▶ _PROBLEM TO SOLVE_: In the material below, the required lines run from the one containing "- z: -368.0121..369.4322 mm" through the one containing "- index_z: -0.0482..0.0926". Copy those lines exactly, ends included, and nothing else.

(RECORDED DATA)

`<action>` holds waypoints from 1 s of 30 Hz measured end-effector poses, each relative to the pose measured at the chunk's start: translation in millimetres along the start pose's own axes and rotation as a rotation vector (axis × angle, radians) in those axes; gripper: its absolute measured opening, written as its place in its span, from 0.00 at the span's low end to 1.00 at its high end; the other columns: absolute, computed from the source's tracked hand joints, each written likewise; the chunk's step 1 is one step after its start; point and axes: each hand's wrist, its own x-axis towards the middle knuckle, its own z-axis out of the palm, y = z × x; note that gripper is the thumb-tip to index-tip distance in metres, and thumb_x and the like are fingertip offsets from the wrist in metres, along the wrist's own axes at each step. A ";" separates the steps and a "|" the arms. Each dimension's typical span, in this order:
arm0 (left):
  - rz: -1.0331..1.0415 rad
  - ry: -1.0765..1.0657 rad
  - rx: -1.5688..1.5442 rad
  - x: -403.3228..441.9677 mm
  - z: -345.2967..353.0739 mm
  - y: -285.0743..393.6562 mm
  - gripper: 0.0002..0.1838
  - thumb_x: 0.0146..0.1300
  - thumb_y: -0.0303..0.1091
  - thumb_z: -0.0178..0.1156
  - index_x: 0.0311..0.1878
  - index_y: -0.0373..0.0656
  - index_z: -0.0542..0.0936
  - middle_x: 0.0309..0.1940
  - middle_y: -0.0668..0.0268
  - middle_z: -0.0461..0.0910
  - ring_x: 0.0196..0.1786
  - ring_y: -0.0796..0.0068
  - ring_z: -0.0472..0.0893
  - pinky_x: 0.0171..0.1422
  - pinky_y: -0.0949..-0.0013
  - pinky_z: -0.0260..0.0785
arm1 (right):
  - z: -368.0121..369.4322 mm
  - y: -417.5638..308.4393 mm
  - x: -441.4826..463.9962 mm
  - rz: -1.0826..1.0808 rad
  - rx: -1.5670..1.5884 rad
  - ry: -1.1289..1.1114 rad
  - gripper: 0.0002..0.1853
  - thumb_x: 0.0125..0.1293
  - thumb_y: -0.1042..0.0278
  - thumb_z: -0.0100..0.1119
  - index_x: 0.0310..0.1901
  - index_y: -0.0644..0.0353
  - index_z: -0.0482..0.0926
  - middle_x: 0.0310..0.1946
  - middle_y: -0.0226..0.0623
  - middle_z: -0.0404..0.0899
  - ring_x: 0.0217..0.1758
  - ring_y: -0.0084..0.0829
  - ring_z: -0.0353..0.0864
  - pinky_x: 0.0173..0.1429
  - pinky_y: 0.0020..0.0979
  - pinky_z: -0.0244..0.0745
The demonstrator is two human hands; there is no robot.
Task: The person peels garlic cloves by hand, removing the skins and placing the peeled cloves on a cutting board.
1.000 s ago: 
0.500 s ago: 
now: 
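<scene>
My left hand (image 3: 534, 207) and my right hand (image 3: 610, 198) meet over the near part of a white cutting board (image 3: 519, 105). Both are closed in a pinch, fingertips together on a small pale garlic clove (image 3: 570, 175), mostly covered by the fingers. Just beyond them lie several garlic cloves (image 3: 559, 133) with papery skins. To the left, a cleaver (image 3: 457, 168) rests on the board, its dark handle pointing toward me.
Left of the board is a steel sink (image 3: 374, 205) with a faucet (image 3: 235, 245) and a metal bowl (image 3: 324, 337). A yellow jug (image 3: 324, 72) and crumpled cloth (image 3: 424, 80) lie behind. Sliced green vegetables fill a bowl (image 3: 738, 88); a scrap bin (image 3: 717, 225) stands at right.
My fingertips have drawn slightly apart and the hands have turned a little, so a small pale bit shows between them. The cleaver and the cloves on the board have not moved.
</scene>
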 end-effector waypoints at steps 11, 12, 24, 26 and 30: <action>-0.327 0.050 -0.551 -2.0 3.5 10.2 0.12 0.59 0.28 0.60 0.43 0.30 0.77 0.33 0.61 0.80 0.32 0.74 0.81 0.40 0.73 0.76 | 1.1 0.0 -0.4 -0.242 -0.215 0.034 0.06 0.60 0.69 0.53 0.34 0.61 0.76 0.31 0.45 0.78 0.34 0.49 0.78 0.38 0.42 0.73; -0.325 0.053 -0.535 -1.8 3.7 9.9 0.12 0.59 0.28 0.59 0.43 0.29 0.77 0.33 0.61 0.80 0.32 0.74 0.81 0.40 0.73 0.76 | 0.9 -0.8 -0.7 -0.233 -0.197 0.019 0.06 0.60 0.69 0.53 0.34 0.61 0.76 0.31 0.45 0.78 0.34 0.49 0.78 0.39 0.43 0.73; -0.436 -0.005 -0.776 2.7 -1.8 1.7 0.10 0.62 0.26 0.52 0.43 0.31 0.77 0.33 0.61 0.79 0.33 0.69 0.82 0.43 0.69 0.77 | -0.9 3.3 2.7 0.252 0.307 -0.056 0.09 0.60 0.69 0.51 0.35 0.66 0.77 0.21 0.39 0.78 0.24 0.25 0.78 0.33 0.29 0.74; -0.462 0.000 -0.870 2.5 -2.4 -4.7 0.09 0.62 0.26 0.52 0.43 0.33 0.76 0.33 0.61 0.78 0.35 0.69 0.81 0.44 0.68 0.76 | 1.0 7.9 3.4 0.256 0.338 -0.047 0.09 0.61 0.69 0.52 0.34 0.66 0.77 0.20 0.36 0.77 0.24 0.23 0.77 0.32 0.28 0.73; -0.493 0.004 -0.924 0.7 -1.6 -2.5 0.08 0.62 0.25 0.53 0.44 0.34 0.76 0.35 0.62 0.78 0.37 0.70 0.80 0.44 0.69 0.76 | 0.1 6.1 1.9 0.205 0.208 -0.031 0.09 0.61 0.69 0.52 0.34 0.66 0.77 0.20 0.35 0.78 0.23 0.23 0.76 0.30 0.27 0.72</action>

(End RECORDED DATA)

▶ _FINAL ANSWER_:
  - z: -368.0121..369.4322 mm
  - y: -417.5638..308.4393 mm
  - x: -441.4826..463.9962 mm
  - rz: -1.0826..1.0808 rad
  - rx: -1.5670..1.5884 rad
  - ry: -1.1289..1.1114 rad
  - gripper: 0.0002..0.1853
  - thumb_x: 0.0125..0.1293
  - thumb_y: -0.1042..0.0278
  - thumb_z: -0.0100..0.1119
  - index_x: 0.0310..0.1901
  - index_y: -0.0644..0.0353
  - index_z: -0.0482..0.0926

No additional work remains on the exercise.